If you are doing "Agile" you should have a regular meeting with your team, to discuss improvements to how you do your jobs and how you perform. If you are doing Scrum this is called the Retrospective, but you can have a different Agile implementation and a different name. But that is the meeting to discuss all your work related objectives. Your manager should be one level above that and not really in on the intricate details of how your team does its job.
I said should. If that is not the case, you are not doing "Agile". There is no agility without inspection and adaption. I have no real advice for you if you don't do that, because your question loses all its context. It would be like asking "How to be a good driver? We race Formula 1, just not with engines in the cars". Even the most seasoned racecar driver would be like "uh, what? I don't even know where to start here...".
That said, what is the 1:1 about? What can and should you bring up?
Well, all the nitty gritty details of work have already been covered in your other meeting. The 1:1 with your manager is about problems you cannot solve in your team. Or have been "solved" in your team in a way that doesn't make you happy, but could be solved differently on a higher level.
What that would be is up for you to find out; we don't know your company or situation. Anything actionable, that your manager can fix or bring to attention of higher-ups to fix. Anything you need to personally improve outside of your team.
Two tips on what makes managers' (and by extension yours, too) days better:
Don't use your manager as a "power up" to counter team decisions. Your team is supposed to work and come to agreements on their own in an agile setting; if everyone that isn't happy with team decisions complains to the manager, that is not only non-constructive, but the manager will be frustrated, because they should not interfere with team decisions, so this is a lose/lose conversation for them.
Positive reinforcement. If your manager did something you liked, let them know. If you told them about a problem and they fixed it, let them know it's fixed to your satisfaction. If they hired someone you think is really good, let them know they made a good decision. Talk about positive things, too. It is really nice to hear about positive things in a day full of 1:1s as a manager.

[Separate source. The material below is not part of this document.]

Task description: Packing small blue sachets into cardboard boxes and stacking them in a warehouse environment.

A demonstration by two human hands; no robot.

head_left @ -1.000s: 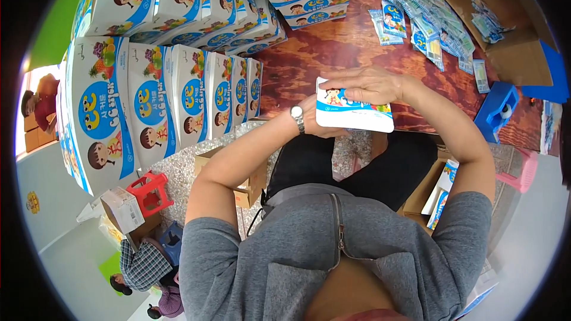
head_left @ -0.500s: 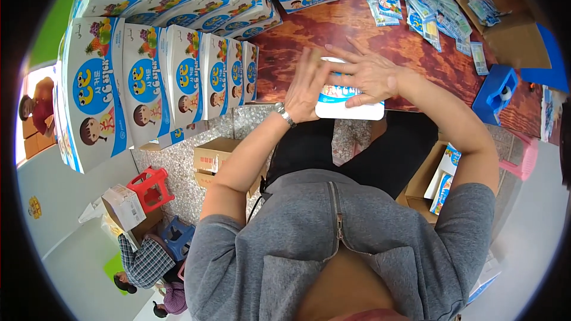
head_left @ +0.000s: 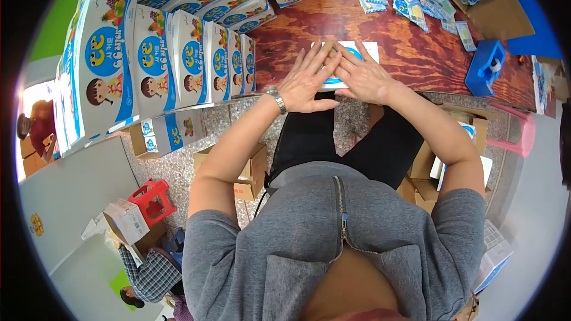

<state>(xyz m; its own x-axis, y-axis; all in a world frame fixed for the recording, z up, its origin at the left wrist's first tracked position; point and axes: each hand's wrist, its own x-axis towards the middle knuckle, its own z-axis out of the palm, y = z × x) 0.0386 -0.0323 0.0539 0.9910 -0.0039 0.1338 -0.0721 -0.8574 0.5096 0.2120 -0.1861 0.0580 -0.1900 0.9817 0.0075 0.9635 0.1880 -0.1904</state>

You got 30 minutes. There is no need to fill those 30 minutes with something. If your topics cover 20 minutes, great. Done. Don't drag it on. Everybody likes a clean message and an additional break. It also underscores your sincerity once you have a topic that is important to you and takes the full 30 minutes.
If you get noticed as the guy that mostly says something positive or solves their problems in the team, you will not only leave a positive impression, you also get more impact with the points you do have to make once in a while. On the other hand, if you use the 30 minutes to complain about stuff for 30 minutes, it will just be "same same" if you bring up a topic that is really important to you. Pick your battles.

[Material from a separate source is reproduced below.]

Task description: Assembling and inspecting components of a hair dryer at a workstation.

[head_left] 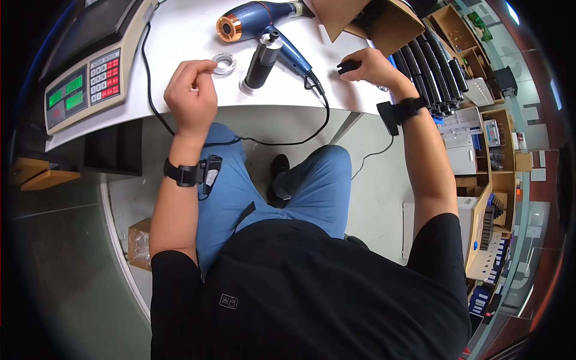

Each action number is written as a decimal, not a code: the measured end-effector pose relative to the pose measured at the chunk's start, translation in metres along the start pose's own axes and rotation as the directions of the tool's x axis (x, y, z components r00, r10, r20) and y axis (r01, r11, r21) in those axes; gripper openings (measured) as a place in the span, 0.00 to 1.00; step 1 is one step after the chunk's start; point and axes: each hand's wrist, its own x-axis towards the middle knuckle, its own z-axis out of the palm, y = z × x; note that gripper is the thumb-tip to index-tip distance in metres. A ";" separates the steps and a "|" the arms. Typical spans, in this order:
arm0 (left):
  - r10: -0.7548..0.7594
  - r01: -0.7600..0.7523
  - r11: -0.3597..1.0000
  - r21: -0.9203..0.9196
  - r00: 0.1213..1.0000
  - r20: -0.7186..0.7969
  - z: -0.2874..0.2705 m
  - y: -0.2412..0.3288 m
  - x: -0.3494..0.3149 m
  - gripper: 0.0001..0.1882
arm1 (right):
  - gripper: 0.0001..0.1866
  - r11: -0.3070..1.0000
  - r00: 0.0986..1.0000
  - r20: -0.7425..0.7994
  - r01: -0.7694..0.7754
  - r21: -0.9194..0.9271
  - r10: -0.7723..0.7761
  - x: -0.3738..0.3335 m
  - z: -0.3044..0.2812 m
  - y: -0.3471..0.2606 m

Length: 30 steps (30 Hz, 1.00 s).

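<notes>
My left hand (191, 96) is curled into a loose fist at the table's front edge, and I see nothing in it. Its index fingertip comes up to the left side of a silvery ring (225, 63) lying on the table. Between thumb and fingers, my right hand (375, 67) pinches a small black part (347, 66) just above the tabletop; its exact kind is unclear. Between the hands stands a black cylinder (262, 63) with a grey top and a pale base. Behind the cylinder lies a blue hair dryer (255, 20) with a copper-coloured rear end.
A weighing scale (84, 90) with green displays stands at the left of the white table (180, 36). An open cardboard box (390, 27) and a row of black tubes (429, 72) sit at the right. The dryer's black cord (288, 144) hangs over the front edge.
</notes>
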 end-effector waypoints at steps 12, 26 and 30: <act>-0.046 0.142 0.939 -0.315 0.955 0.293 0.051 0.084 -0.039 0.25 | 0.21 0.712 0.972 0.052 0.132 0.690 -0.230 -0.039 0.015 -0.106; -0.003 0.056 0.957 -0.284 0.983 0.182 0.046 0.080 -0.035 0.27 | 0.20 0.593 0.975 0.010 0.125 0.795 -0.220 -0.045 0.031 -0.137; 0.055 -0.011 0.973 -0.230 0.981 0.185 0.043 0.076 -0.030 0.27 | 0.19 0.593 0.980 -0.007 0.125 0.795 -0.198 -0.048 0.031 -0.142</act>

You asked what "high performers" bring up in those meetings. Last time I had them, I considered myself a high performer in a team of mostly high performers. Other teams under the same manager were staffed differently. One thing I found positive about our team was that we found solutions to things that were work related. And we respected team decisions. So most of the time, I really had nothing to discuss. We solved issues in the team every two weeks and we had a Scrum Master that would bring anything to higher management we could not solve in our team alone. So there really weren't many issues for me personally that weren't already handled in a different path.

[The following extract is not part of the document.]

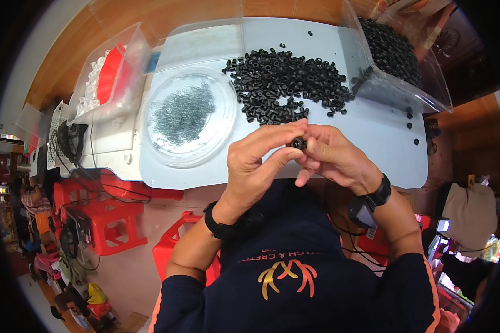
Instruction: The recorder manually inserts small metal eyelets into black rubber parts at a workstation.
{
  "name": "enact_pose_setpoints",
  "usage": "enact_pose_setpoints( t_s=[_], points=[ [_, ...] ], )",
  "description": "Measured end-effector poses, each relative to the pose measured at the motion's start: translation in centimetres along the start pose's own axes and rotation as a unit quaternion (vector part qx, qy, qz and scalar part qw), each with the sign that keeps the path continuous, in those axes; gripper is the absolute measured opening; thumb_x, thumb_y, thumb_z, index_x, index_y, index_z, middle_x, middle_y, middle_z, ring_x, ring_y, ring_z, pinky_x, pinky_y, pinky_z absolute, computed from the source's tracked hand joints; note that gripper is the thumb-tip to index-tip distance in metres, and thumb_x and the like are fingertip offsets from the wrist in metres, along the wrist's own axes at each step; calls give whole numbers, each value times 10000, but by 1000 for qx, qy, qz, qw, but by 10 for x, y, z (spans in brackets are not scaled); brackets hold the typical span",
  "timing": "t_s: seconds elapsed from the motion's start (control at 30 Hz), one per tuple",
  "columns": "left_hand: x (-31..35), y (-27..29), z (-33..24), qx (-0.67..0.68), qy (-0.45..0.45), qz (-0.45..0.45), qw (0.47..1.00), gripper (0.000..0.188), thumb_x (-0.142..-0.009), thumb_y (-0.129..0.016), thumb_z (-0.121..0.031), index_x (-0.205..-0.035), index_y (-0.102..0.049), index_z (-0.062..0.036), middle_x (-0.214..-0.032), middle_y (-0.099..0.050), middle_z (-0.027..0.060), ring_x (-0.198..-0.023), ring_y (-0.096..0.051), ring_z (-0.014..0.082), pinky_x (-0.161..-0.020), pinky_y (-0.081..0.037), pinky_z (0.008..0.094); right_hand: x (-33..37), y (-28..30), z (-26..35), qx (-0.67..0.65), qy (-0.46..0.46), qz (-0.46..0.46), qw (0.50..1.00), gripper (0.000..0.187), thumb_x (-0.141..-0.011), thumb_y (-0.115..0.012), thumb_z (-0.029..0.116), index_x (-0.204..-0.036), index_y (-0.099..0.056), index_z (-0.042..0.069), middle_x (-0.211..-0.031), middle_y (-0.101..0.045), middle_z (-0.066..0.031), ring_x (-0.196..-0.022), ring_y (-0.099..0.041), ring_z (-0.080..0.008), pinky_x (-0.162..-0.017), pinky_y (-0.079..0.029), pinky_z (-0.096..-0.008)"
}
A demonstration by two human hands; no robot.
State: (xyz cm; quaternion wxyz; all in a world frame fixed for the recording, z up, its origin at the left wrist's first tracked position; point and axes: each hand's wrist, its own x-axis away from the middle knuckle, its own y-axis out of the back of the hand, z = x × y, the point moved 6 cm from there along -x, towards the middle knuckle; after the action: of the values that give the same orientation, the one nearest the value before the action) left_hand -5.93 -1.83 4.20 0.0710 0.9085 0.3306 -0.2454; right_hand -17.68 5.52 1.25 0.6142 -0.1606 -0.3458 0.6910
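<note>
A small black ring-shaped plastic part (pixel 298 144) with a hole in its end is held between both hands at the near edge of the table. My left hand (pixel 254 161) pinches it from the left with thumb and forefinger. From the right, the thumb and fingertips of my right hand (pixel 336 157) close on the same part. Just beyond my fingers spreads a loose pile of similar black parts (pixel 294 77). Left of the pile, a round clear plastic tray (pixel 150 141) holds a heap of tiny silvery metal pieces (pixel 184 114).
A clear bin (pixel 397 91) of black parts stands at the right, with a few stray ones near it. A clear box (pixel 86 117) with white parts and a red piece sits far left. Red plastic stools (pixel 116 222) stand on the floor beyond the pale table (pixel 205 177).
</note>
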Motion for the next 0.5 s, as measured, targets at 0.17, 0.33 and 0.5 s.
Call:
enact_pose_setpoints(
  t_s=[0.17,0.33,0.5],
  points=[
    [-2,3,13,-9,31,-28,999,246,-842,-696,5,-1087,-704,9,-1110,-693,175,-1042,-668,261,-886,-538,336,-7,10,-3,-14,-2,-6,1000,259,-979,-600,303,-984,-594,44,-852,-572,1,-706,-552,-57,-754,-620,-391],
    [1,4,20,60,85,-32,994,262,-845,-699,3,-1107,-691,0,-1180,-653,163,-1088,-631,239,-911,-515,325,-8,7,-4,-23,-11,1,1000,259,-981,-598,305,-981,-595,46,-856,-569,3,-713,-556,-57,-754,-620,-387],
    [3,8,16,-25,34,-44,998,262,-829,-717,5,-1090,-693,-8,-1137,-641,143,-1032,-629,219,-876,-510,306,-6,8,-5,-12,-13,-9,1000,261,-975,-609,297,-1001,-598,38,-873,-571,-7,-717,-561,-58,-771,-619,-395]
  ],
)
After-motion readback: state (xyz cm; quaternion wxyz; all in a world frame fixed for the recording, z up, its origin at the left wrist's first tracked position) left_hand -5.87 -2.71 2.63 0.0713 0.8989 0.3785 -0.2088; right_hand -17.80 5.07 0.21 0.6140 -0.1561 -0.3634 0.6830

There were courses and certificates I wanted to take, and that came out of the manager's budget, not the team's. So we talked about that.
Then there were mandatory yearly trainings, where I suggested we could maybe take the test first and be spared from the 2 hour boring training, if we scored 100% anyway. So we talked about that.
We talked about my trainees a bit, but since the supervising authority for them was HR, it was just a rough outline to keep my manager informed.
I think that's it. Otherwise, it was a lot of "Hi, how are you, got anything new? No? Me neither. Nice to see you." You don't need to fill the 30 minutes.